The Xavier Lucas drama takes another turn, this time with Miami filing a motion

Nov 30, 2024; Syracuse, New York, USA; Miami Hurricanes head coach Mario Cristobal looks on prior to the game against the Syracuse Orange at the JMA Wireless Dome. Mandatory Credit: Rich Barnes-Imagn Images
Nov 30, 2024; Syracuse, New York, USA; Miami Hurricanes head coach Mario Cristobal looks on prior to the game against the Syracuse Orange at the JMA Wireless Dome. Mandatory Credit: Rich Barnes-Imagn Images | Rich Barnes-Imagn Images

The Xavier Lucas saga has about as many turns and twists in it as a ride at an amusement park. The latest wrinkle is that Miami is now filing a motion to dismiss the Xavier Lucas lawsuit that was put forth by Wisconsin earlier this summer. Pete Nakos of On3.com says that Miami is hoping the dismissal will put the whole mess behind them.

Mario Cristobal and Xavier Lucas are carrying on in training camp as usual while lawsuits hang over them from Wisconsin

The story starts with Xavier Lucas signing a new agreement to play for Wisconsin for his sophomore season. Then, behind the scenes, he heard that Miami would pay him more to come back to his home state and play for the Hurricanes. Then he tried to transfer. This sort of thing happens a lot, but Wisconsin felt they had a binding agreement with Lucas, and Miami clearly tampered.

Wisconsin decided not to let him transfer and wouldn't file his transfer paperwork.
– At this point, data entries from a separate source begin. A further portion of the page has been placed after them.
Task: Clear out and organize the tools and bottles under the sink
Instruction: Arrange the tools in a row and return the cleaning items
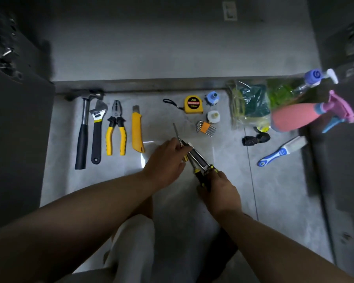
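Tools lay in a row on the floor [161, 119], one of each: hammer [83, 127], wrench [97, 129], pliers [116, 129], knife [137, 131]. Further right lay one tape measure [193, 104] marked "2m", one hex key set [205, 128], one pink bottle [294, 117], one clear bottle [315, 78], one brush [282, 152]. Screwdrivers [198, 158] were held above the floor, count unclear. Left hand [166, 160] had its fingers curled round one; right hand [221, 193] gripped the black-and-yellow handles of the rest

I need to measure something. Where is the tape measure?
Head view, right of centre: the yellow tape measure lies on the floor, just left of a small blue fitting, beyond the hex key set.
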Available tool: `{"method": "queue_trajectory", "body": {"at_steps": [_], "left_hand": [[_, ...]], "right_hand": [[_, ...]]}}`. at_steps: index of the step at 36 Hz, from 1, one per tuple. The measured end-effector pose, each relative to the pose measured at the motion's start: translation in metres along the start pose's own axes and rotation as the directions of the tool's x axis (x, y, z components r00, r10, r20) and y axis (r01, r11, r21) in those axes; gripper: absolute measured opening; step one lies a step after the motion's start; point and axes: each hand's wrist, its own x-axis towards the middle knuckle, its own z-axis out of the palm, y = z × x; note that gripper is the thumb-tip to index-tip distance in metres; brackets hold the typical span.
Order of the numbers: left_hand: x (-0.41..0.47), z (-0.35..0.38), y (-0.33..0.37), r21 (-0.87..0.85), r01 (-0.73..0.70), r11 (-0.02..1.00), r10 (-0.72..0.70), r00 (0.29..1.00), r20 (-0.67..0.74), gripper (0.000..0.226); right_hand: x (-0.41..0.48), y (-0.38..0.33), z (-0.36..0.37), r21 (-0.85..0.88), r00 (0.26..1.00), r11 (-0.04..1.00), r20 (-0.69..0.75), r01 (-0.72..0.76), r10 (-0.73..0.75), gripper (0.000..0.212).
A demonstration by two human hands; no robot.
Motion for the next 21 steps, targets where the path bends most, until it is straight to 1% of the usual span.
{"method": "queue_trajectory", "body": {"at_steps": [2,5,9,12,15,19,21], "left_hand": [[0.001,0.003,0.002,-0.001,0.006,1.0,-0.006,1.0,-0.005,0.05],[0.001,0.005,0.002,-0.017,0.025,1.0,-0.025,1.0,-0.01,0.048],[-0.003,0.007,0.001,-0.14,0.088,0.986,-0.09,0.996,-0.009,0.047],[-0.006,0.009,0.002,-0.183,0.101,0.978,-0.105,0.994,-0.012,0.044],[-0.007,0.011,0.006,-0.206,0.095,0.974,-0.097,0.995,-0.002,0.04],[-0.007,0.015,0.009,-0.256,0.127,0.958,-0.131,0.991,0.001,0.041],[-0.007,0.017,0.007,-0.265,0.114,0.957,-0.118,0.993,-0.001,0.041]], "right_hand": [[0.0,0.001,0.004,-0.02,1.0,1.0,-0.007,0.001,-0.001,0.037],[0.002,0.001,0.008,-0.035,0.999,0.999,-0.018,-0.03,0.029,0.03],[0.002,0.005,0.007,-0.017,0.997,0.999,0.055,-0.046,0.047,0.031],[-0.001,0.011,0.001,-0.003,0.997,1.0,0.082,-0.015,0.015,0.03],[-0.005,0.021,-0.006,0.06,0.993,0.998,0.111,0.021,-0.027,0.033],[-0.008,0.031,-0.016,0.148,0.994,0.989,0.101,0.015,-0.03,0.032],[-0.007,0.032,-0.022,0.226,0.996,0.974,0.09,-0.004,-0.017,0.029]]}}
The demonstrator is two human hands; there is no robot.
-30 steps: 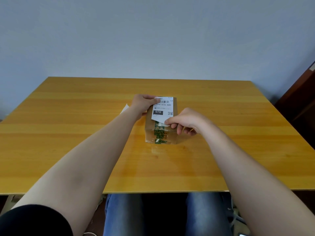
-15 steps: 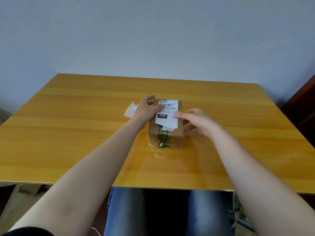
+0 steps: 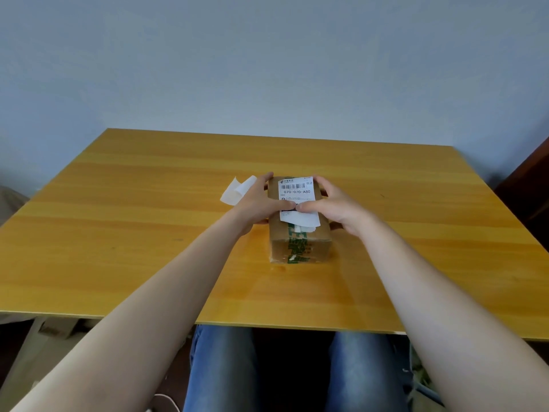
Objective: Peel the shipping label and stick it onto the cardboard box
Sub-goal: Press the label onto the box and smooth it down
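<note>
A small cardboard box (image 3: 300,248) with green printed tape stands in the middle of the wooden table (image 3: 118,233). A white shipping label (image 3: 296,190) with a barcode lies flat on the box's top. My left hand (image 3: 261,202) clasps the box's left side, thumb pressed on the label's middle. My right hand (image 3: 332,203) clasps the right side, its thumb meeting the left thumb on the label. The label's near edge looks slightly lifted over the tape.
A curled white backing paper (image 3: 237,190) lies on the table just left of my left hand. A dark wooden piece of furniture (image 3: 531,179) stands past the table's right edge. My knees in jeans are under the near edge.
My right hand let go of the label's near corner and moved up onto the box. Both thumbs now press on the label, which lies flatter on the box top.
</note>
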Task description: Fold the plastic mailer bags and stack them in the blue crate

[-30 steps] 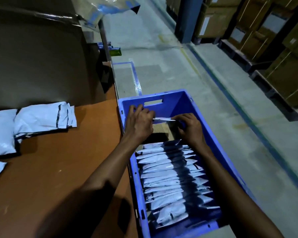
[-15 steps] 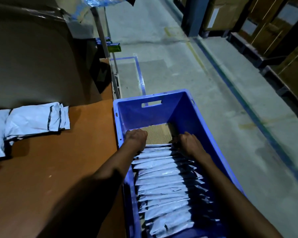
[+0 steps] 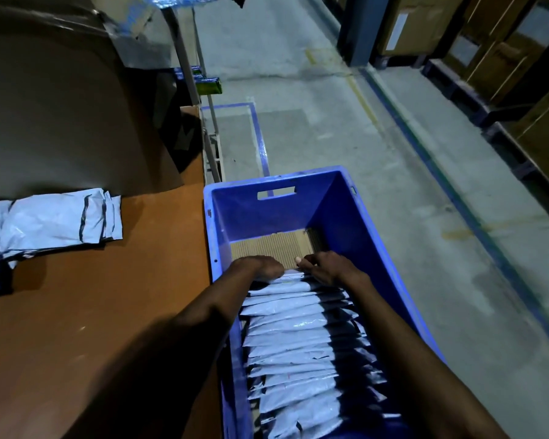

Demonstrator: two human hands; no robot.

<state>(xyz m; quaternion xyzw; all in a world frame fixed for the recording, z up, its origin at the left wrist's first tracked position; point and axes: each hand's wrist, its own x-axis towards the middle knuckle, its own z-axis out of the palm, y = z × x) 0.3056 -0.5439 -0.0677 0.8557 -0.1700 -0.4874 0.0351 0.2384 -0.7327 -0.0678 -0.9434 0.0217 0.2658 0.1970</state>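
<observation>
Your left hand point(image 3: 261, 267) and right hand point(image 3: 330, 270) both curl over the folded white plastic mailer bag point(image 3: 293, 276), farthest in the row of folded bags point(image 3: 292, 343) inside the blue plastic crate point(image 3: 267, 217). Let go early and it may spring open.

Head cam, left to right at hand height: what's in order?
Loose mailers on the table → blue crate left rim → left hand → right hand → crate's right wall → cardboard boxes. Folded mailers in the crate span both hands, so left out.
</observation>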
Lucas and his lawyer Darren Heitner took things into their own hands, and Lucas unenrolled from Miami as a student, walked on at Miami (sort of), and got his new contract after all.

That fired up the Big Ten and Wisconsin enough to file a lawsuit against Miami, as it's about as cut and dry of tampering as you can get. It was time, in each of those entities' minds, to finally make a stand against blatant tampering that never goes punished.

Now, the latest wrinkle is that Miami is asking to dismiss it. Heitner, Lucas' lawyer, is stating that the only wrong that was committed was by Wisconsin, which failed to file his transfer paperwork as they were supposed to.

It's now at the point that the courts are going to have to figure out which rules need to be enforced and to what level, as it's clearly going to be the example for so many future cases, as even Heitner mentions in his statement posted online.